The racial justice demonstrations and the mask wearing debates and Danny Presti all reveal that the Hannitys of the world, for all their high mindedness and passionate conviction, don’t actually believe in anything. They are the ultimate cynics. All of the indignation from conservative TV hosts, wily elected officials, and even your obnoxious relative who posts crudely designed political memes on Facebook, often turn out to be just empty rhetoric masquerading as principle. At rallies to support the president’s attempt to overturn his election loss, Trump supporters flew Christopher Gadsden’s Don’t Tread On Me flag, but you can also find them waving the Thin Blue Line flag in a show of support for law enforcement. They’re demanding freedom from government intrusion except when that intrusion happens to be law enforcement bearing down on protesters, in which case it’s fine. It’s not fine, however, when law enforcement tells them to follow the law, like wearing a mask. The end result is an incoherent mix of the- government-better-not-try-to-tell-me-what-to-do, but they-better-tell-those- marginalized-people-what-to-do. Don’t tread on me, tread on those other people instead.

In fact, this line of reasoning is not new to the Trump era. Policing and punishing the poor, while fattening the pockets of the wealthy and well-connected is one of the enduring legacies of the presidency of Ronald Reagan. His family, impoverished by the Great Depression, benefited from Franklin D. Roosevelt’s New Deal program, but as president, Reagan slashed the social safety net, filled up military and law enforcement coffers, and lavished tax breaks on the wealthy. He openly scoffed at the notion that government should help people. “The nine most terrifying words in the English language are: I’m from the government, and I’m here to help,” he memorably said during a 1986 speech. (Democratic President Bill Clinton followed suit and was also cautious about the role of government during his years in the White House.)

Today one would be hard pressed to find any conservative who thinks government should be involved in the lives of citizens by actively providing generous support to those in need. So, today, as Congress is stalled in the process of providing meaningful coronavirus relief, with millions unemployed, up to 40 million facing eviction at the end of the year, and 54 million people going hungry, bar owners like Danny Presti don’t see our national crisis as the result of an incompetent and racist government, but rather as direct assault on all their cherished so-called freedoms. He’s all about the Reagan myth of pulling ourselves up by our bootstraps, a myth we’ve been conditioned to accept in lieu of public services.

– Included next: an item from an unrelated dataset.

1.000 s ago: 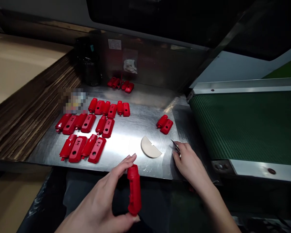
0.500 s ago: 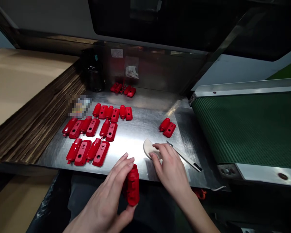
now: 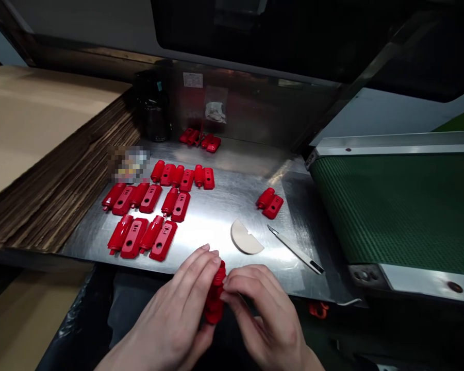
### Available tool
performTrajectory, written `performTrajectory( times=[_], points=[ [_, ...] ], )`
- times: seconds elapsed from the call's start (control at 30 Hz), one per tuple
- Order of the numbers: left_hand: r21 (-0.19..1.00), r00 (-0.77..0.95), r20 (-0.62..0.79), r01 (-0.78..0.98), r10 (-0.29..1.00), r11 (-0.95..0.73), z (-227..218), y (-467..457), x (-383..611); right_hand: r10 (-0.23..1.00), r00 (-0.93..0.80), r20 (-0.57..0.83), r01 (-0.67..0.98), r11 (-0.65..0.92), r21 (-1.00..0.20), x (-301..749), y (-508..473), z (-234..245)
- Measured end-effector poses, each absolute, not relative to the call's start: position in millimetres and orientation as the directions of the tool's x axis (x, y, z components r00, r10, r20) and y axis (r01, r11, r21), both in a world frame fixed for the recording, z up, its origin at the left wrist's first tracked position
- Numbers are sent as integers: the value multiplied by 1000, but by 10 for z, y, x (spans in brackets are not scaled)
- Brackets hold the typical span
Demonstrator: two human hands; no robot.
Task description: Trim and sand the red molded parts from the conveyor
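Both hands meet just below the front edge of the steel table point(image 3: 224, 216). My left hand point(image 3: 170, 319) is wrapped round a red plastic part point(image 3: 215, 296), held upright. My right hand point(image 3: 265, 319) pinches the same part near its top with bent fingers. Behind the hands, on the table, lie a pale half-round piece point(image 3: 245, 238) and a thin knife point(image 3: 296, 250); neither hand touches them.
Several red plastic parts point(image 3: 154, 206) lie in rows on the left of the table, one pair point(image 3: 269, 202) at the right and more point(image 3: 201, 140) at the back. A cardboard stack point(image 3: 42, 154) borders the left; a green conveyor belt point(image 3: 402, 206) the right.
My right hand let go of the knife, passed over the pale half-round piece and came back to grip the red part. My left hand kept hold of the part, now more upright.
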State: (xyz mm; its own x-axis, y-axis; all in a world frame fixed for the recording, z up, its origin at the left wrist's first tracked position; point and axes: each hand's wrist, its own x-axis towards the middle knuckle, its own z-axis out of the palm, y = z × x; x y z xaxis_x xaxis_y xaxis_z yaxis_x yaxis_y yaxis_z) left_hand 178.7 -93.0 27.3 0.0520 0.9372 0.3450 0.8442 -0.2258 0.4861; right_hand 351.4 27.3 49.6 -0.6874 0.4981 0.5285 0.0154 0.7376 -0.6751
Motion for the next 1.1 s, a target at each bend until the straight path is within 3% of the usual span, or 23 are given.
performTrajectory(
  times=[0.23,0.3,0.43,0.53,0.73,0.93,1.1],
  points=[
    [373,77,355,903,932,-216,221,-908,1826,483,-749,454,160,796,-584,3557,322,531],
    [406,82,362,883,929,-236,230,-909,1826,555,-717,421,225,757,-613,3624,414,517],
    [543,65,327,803,943,-244,280,-912,1799,787,-493,371,385,580,-718,3760,594,466],
    [595,57,334,761,941,-257,274,-907,1790,839,-465,283,398,484,-779,3782,593,476],
    [583,96,328,762,940,-281,263,-900,1782,637,-712,297,227,608,-761,3677,462,610],
    [526,191,293,786,937,-324,356,-911,1722,436,-864,251,198,754,-626,3680,615,693],
    [476,223,320,803,921,-359,329,-893,1693,341,-916,209,209,854,-475,3702,673,773]
  ],
)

In a just world, the conservative cohort, who have spent a good part of this hellacious year appointing themselves as backers of law enforcement, responding to chants of Black Lives Matter with “blue lives matter,” flying Thin Blue line flags, and castigating protesters as the real enemy, would have reacted to what Presti did with outrage, framing it as an attack on the protectors of public safety. But clearly they didn’t. And in not doing so, they are communicating something fundamental about their priorities: police lives only matter when it’s convenient for their narrative.

How is Presti, who tried to evade arrest and hit a police officer with his car, a victim of police brutality? It all makes sense once you consider that conservatives don’t support the police as much as they support the unspoken contract that policing is for other people, especially people of color. And one need only imagine what would have happened had Presti been a Black man doing exactly the same thing. Once cops violate that unspoken contract, they become mere government officials who have no right to tread on their liberty. “I have nothing but the utmost respect for the NYPD and law enforcement,” Presti said at a news conference after being released without bail. “I think when the investigation is complete you’re going to find out that I did nothing wrong.”